Monday, September 9, 2013: 2:00 PM
Harris Brake (The Marriott Little Rock)
James T. Peterson , Department of Fisheries and Wildlife, Oregon State University, USGS Oregon Cooperative Fish and Wildlife Research Unit, Corvallis, OR
Mary C. Freeman , USGS Patuxent Wildlife Research Center, Athens, GA
Quantifying the effects of anthropogenic hydrologic alteration, land development, and climate change on aquatic communities is crucial for effective water resources decision-making. To aid in decision making, managers need models to evaluate the potential effect of conservation actions and choose the best alternative. The principle of requisite decision making dictates that useful decision models should balance the need to faithfully represent complex system dynamics with the ability to estimate the effects of decision alternatives in a timely manner. These decisions also are fraught with complexity and uncertainty associated with ecological dynamics. Adaptive resource management can be used to reduce uncertainties and improve management through the integration of models and monitoring.

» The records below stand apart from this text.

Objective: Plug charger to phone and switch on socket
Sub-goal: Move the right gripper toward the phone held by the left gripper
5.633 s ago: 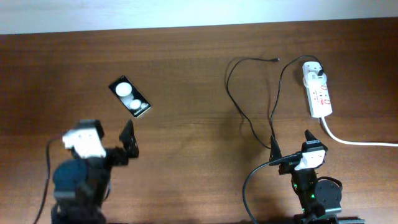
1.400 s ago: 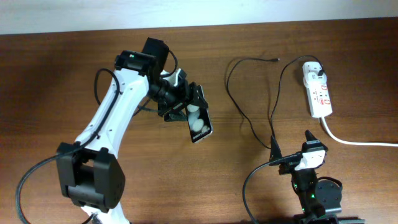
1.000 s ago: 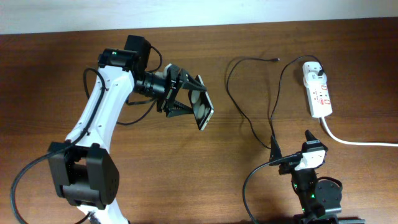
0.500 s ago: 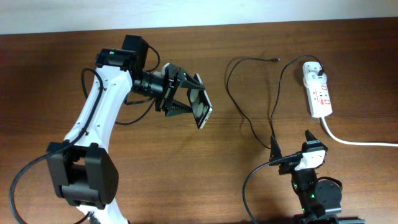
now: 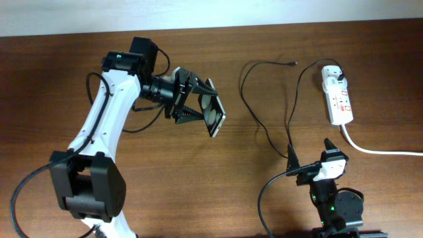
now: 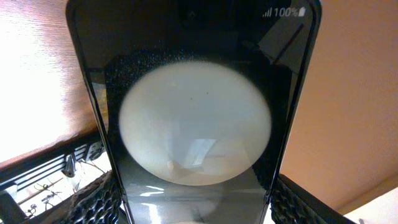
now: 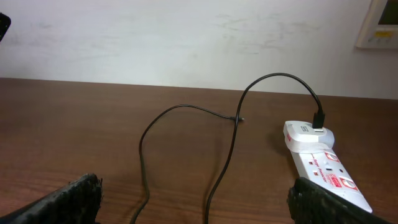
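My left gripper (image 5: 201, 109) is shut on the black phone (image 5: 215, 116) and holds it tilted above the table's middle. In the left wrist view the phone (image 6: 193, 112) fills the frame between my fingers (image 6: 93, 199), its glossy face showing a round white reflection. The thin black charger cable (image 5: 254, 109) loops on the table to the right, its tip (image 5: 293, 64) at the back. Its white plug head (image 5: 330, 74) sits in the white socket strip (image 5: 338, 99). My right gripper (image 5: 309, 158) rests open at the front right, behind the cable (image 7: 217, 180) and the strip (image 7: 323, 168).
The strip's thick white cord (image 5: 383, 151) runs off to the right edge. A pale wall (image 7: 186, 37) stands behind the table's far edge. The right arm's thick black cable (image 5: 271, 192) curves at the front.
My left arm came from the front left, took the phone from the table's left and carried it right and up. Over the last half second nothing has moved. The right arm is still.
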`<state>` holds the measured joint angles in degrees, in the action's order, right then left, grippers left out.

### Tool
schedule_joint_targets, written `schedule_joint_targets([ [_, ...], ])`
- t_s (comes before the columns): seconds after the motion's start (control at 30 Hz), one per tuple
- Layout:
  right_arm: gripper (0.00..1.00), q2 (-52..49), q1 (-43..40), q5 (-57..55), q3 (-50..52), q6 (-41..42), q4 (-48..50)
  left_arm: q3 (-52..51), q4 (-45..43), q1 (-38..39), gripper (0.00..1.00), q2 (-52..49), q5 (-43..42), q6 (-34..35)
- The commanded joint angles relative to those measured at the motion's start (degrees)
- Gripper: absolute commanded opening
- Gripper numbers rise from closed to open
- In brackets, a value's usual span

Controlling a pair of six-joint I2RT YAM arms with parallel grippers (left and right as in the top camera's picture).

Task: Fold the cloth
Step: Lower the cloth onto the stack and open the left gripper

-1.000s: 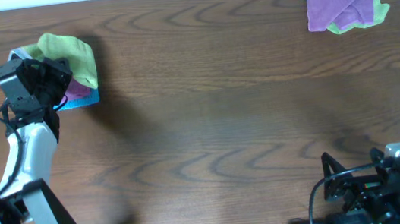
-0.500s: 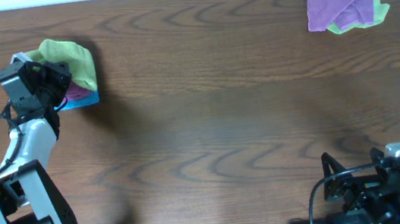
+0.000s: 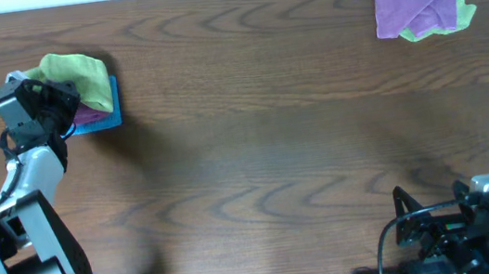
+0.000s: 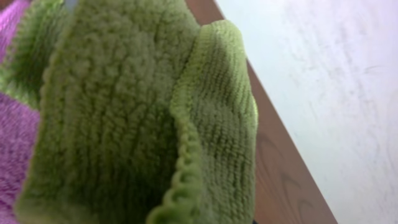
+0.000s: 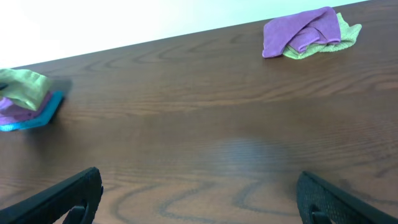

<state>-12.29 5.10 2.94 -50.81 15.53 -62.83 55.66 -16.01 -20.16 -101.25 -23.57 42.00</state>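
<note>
- Left gripper (image 3: 60,96): at the far-left corner of the dark wooden table (image 3: 272,134), over the folded green fleece cloth (image 3: 85,72). Its finger state cannot be told, because cloth fills the wrist view.
- Green fleece cloth: lies atop a purple cloth (image 3: 90,109) and a blue cloth (image 3: 104,120), apparently a stack of finished pieces.
- Right gripper (image 5: 199,186): fingers spread and empty, parked at the near-right edge, out of the way.
- Crumpled purple-and-green cloths (image 3: 420,8): at the far-right corner, probably awaiting folding.

On the surface (image 3: 256,154), a stack of cloths (image 3: 93,81) lies at the far left with the left end effector (image 3: 54,97) over its left side, a loose pile of cloths (image 3: 420,8) lies far right, well apart, and the right end effector (image 5: 199,202) sits near right.
</note>
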Motion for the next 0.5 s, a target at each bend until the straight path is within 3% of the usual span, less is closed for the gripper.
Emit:
schedule_joint_targets([
  [0.0, 0.99, 0.1, -0.4, -0.6, 0.3, 0.7, 0.0, 1.4, -0.1, -0.2, 0.11, -2.3, 0.6, -0.2],
  [0.3, 0.99, 0.1, -0.4, -0.6, 0.3, 0.7, 0.0, 1.4, -0.1, -2.6, 0.19, -3.0, 2.0, -0.3],
  [0.47, 0.99, 0.1, -0.4, -0.6, 0.3, 0.7, 0.0, 1.4, 0.4, -4.8, 0.36, -3.0, 1.5, -0.3],
])
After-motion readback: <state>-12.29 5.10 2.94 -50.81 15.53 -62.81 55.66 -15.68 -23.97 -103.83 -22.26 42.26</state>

Thus, an additional consideration for decision model building is the need to estimate ecological responses that can be measured and feasibly monitored. We developed a landscape-scale approach to predict the effects of flow alteration, stream fragmentation, and land cover change on the distribution and persistence of fish communities in the Apalachicola, Chattahoochee, and Flint (ACF) river basins. The approach models the dynamics of fish communities in individual stream segments using empirical estimates of meta-demographic rates (i.e., colonization, extinction, reproduction). We used sensitivity analysis to identify the model components that most strongly influenced the estimated changes to the fish communities and developed an occupancy-based monitoring design to iteratively improve the models and our understanding of the system dynamics. We illustrate the approach using monitoring data collected in 2012 to update initial models and model weights and apply the new estimates to predict changes to fish communities in response to climate change in an urbanizing river basin.